南極条約会議が閉幕=中ロ反対でペンギン保護先送り―広島
2026/05/21 20:21配信【時事通信社】
南極の平和利用などを話し合う第48回南極条約協議国会議は21日、広島市で11日間の日程を終えて閉幕した。観光規制や絶滅危惧種のコウテイペンギンの「特別保護種」指定が主な議題となったが、いずれも合意に至らず、結論は先送りとなった。 会議の意思決定は協議国の全会一致が原則。コウテイペンギンの保護種指定を巡っては、圧倒的多数の国が支持したものの、中国が強く反対し、ロシアが同調。カナダ、ベラルーシ、トルコの協議国入りについても審議したが、いずれも意見が一致しなかった。 観光規制に関しては、アクセスできるシーズンや場所を限定することや、課金する案を議論した。
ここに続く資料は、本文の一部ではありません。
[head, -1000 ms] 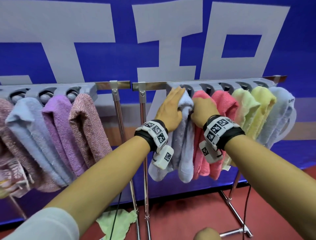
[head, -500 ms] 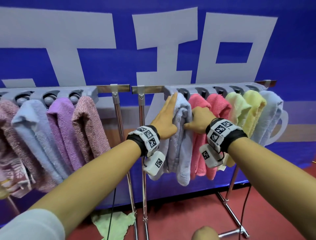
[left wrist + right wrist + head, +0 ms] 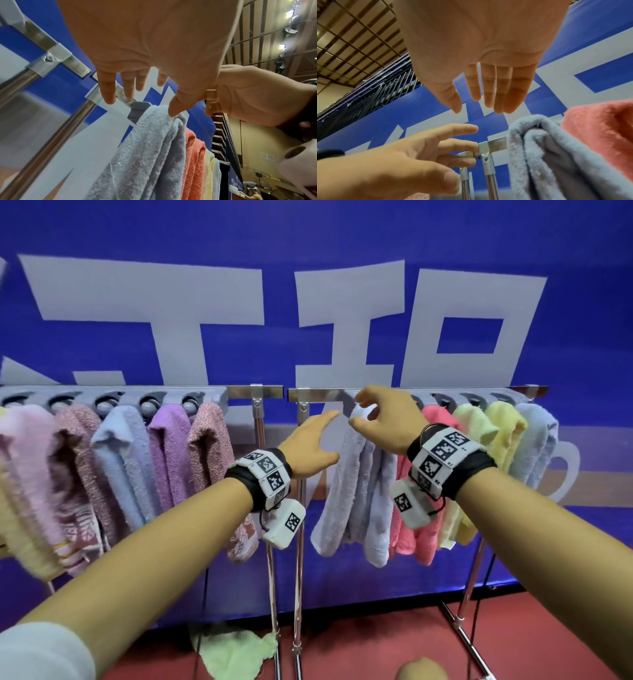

透明性の向上についても意見が交わされ、各国に情報共有を促す決議が採択された。 会議では、ウクライナの代表団が、自国の科学者がロシアに拘束されているとして即時釈放を要求し、ロシア代表団が反論する場面もあった。 議長を務めた外務省の宇山秀樹担当大使は記者会見で「地政学的対立が影響していないとは言い切れない」としつつ、「分断と対立の時代にあっても、できる限りの国際協力を進めるメッセージを広島から出せた」と成果を強調した。